[Try it] Repeat the listing exactly, line by line, and leave the pictures behind.

[Recorded information]

+--

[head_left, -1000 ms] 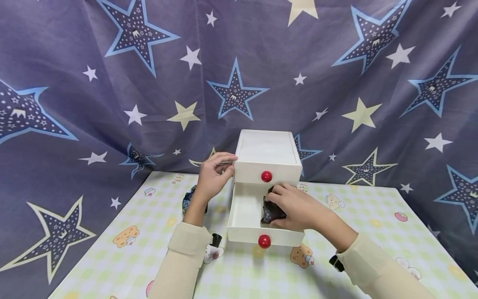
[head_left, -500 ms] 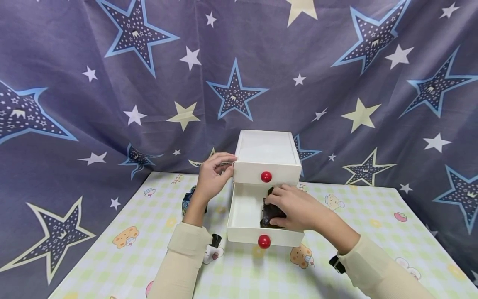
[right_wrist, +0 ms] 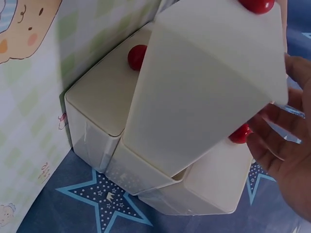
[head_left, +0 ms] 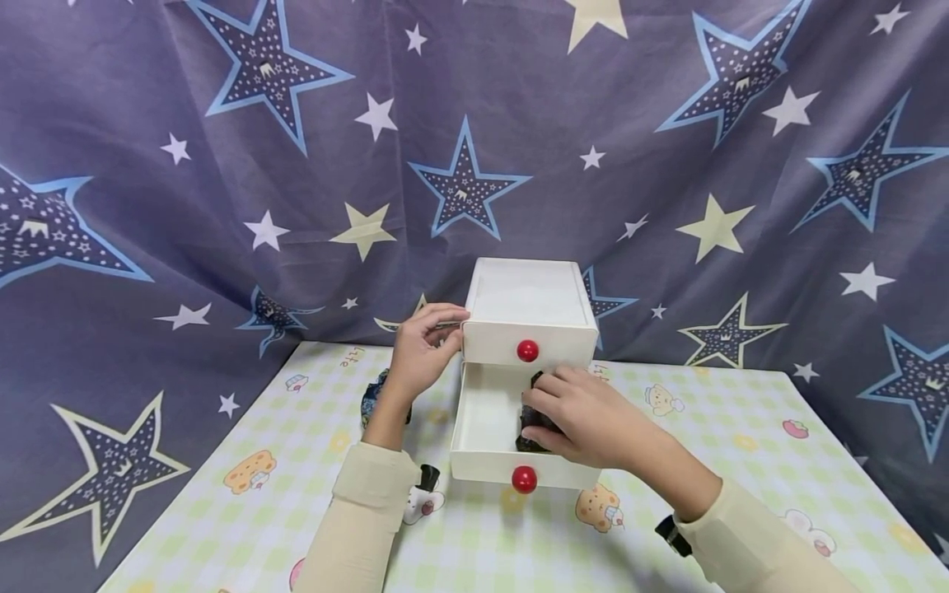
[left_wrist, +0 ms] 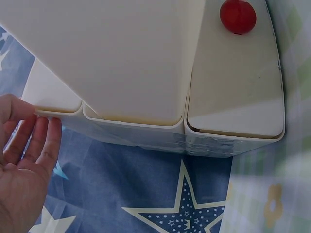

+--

[Finished task]
[head_left, -1000 ms] 
[head_left, -500 ms] 
[right_wrist, +0 ms] 
[head_left, +0 ms] 
[left_wrist, +0 ms] 

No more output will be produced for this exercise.